[Stored items from a collection]
───
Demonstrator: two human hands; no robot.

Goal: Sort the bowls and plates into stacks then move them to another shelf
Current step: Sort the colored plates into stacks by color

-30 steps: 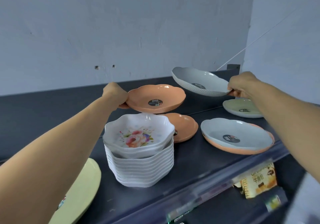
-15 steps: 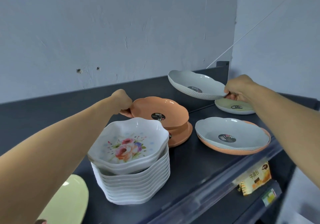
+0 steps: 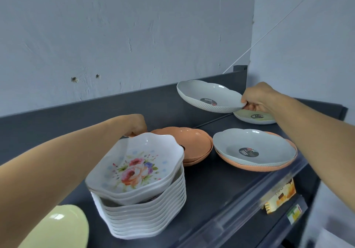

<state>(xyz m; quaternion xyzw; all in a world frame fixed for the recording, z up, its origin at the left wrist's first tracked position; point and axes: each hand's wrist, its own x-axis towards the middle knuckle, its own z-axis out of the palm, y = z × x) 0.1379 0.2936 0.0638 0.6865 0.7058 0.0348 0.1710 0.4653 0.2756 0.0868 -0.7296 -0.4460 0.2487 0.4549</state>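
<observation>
grey plate (image 3: 208, 96) – pinched, right hand (image 3: 257, 97)

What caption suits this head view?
Right hand holds a grey plate aloft; left hand grips the top orange plate behind floral bowls.

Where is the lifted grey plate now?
Head view, right of centre: the grey plate is held off the shelf by the right hand at its rim, just above the cream plate.

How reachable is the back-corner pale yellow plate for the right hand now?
Probably not graspable yet: the right hand sits just above the pale yellow plate, but its fingers grip the lifted grey plate. Nothing else blocks it. The left hand grips the orange plate.
</observation>
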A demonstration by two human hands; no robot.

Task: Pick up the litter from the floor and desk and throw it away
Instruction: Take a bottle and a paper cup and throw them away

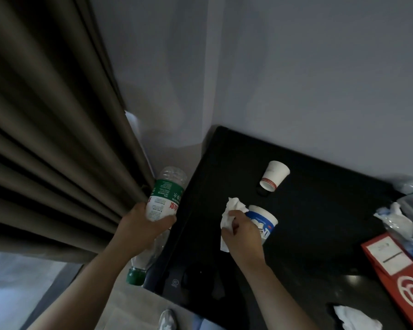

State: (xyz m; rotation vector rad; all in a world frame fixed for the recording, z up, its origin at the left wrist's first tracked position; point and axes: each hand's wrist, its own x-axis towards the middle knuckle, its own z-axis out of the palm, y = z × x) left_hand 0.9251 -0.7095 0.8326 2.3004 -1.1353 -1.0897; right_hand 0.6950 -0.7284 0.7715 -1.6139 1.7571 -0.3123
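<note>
- Left hand (138,225) is gripping a clear plastic bottle (166,196) around the lower part of its green-and-white label, fingers and thumb curled round it.
- That bottle is hanging upside down and tilted, its base pointing up towards the wall (296,67) and its green cap (136,277) pointing down, off the left edge of the desk (308,222).
- Right hand (242,231) is pinching a crumpled white tissue (231,208) over the black desk, with the paper bunching out above and below the fingers.
- Just behind that hand a blue-and-white tub (264,220) is lying on its side on the desk, partly hidden by the knuckles; whether the hand is touching it, I cannot tell.
- Farther back a white paper cup (273,175) with a red band is lying on its side, apart from the tub.
- At the desk's right edge crumpled clear plastic wrapping (405,220) is lying in a heap, partly overlapping a red paper bag (396,277).
- Near the bottom right corner a second white tissue (353,319) is sitting on the desk, just beside the red bag.
- Dark pleated curtain (45,139) is hanging on the left, close beside the bottle.
- Below, a pale shoe (167,321) is showing on the floor (129,310) by the desk's near edge.
</note>
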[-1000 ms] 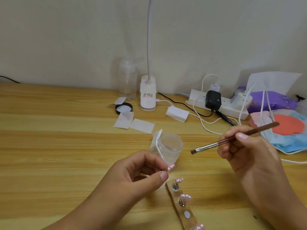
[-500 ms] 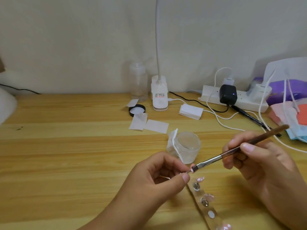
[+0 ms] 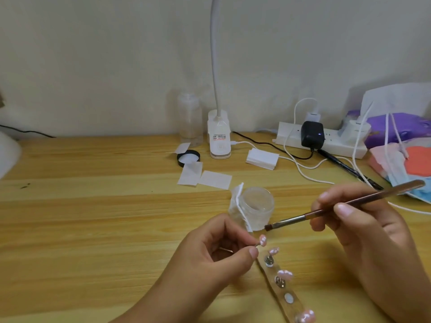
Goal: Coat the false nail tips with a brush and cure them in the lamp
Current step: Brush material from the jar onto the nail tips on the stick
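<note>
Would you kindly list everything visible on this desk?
holder strip: one, brown, near edge
nail tips: three, pink, on strip
held nail tip: one, pink, above strip's far end
jar: one, clear, mid-table
brush: one, brown, right of jar
bottle: one, clear, by wall
lamp: one, white, beside bottle
lid: one, black, left of lamp
wipes: three, white, around lid
power strip: one, white, back right
masks: several, blue and pink, far right
left hand: pinching held nail tip
right hand: holding brush

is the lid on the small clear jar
No, the small clear jar stands open, and a black lid lies apart from it near the lamp base.
</note>
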The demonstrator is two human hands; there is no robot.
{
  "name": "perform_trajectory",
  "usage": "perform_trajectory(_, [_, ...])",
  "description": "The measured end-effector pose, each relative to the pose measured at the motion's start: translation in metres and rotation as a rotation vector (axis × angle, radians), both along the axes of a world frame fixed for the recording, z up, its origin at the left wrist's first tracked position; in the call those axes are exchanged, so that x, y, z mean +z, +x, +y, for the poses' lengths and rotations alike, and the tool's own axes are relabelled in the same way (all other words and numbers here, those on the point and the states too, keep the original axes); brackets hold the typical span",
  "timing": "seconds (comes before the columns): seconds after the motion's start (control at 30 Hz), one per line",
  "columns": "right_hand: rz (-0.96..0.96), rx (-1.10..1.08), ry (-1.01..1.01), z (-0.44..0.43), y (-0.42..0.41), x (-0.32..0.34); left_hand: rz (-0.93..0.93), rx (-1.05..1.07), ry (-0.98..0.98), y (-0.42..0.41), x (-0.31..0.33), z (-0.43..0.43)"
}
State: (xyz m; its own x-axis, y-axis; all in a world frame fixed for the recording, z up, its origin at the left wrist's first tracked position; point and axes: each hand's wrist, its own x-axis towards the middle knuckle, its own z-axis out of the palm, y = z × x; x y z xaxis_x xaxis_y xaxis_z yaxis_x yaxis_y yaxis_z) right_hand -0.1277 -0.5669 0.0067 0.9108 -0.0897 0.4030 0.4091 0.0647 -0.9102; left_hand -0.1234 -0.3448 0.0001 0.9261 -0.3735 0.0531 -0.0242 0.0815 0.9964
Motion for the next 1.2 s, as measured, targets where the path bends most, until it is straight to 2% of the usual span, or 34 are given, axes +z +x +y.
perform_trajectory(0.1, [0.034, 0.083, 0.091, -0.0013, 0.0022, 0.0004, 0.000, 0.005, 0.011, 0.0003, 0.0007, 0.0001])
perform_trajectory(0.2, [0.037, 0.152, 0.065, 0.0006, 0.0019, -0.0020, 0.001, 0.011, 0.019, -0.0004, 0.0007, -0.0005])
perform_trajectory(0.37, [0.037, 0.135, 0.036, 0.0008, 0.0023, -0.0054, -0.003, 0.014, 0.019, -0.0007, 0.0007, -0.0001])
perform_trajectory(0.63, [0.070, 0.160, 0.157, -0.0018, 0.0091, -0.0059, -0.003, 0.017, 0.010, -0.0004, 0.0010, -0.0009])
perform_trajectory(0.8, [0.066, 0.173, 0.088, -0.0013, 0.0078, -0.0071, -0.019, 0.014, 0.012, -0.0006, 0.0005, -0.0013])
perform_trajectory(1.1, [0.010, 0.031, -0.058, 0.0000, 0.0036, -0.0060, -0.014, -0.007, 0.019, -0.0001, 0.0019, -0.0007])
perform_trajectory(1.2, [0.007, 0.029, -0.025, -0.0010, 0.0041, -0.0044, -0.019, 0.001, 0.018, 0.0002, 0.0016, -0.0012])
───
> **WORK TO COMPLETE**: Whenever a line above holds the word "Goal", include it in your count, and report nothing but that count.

> **RESPONSE BELOW**: 2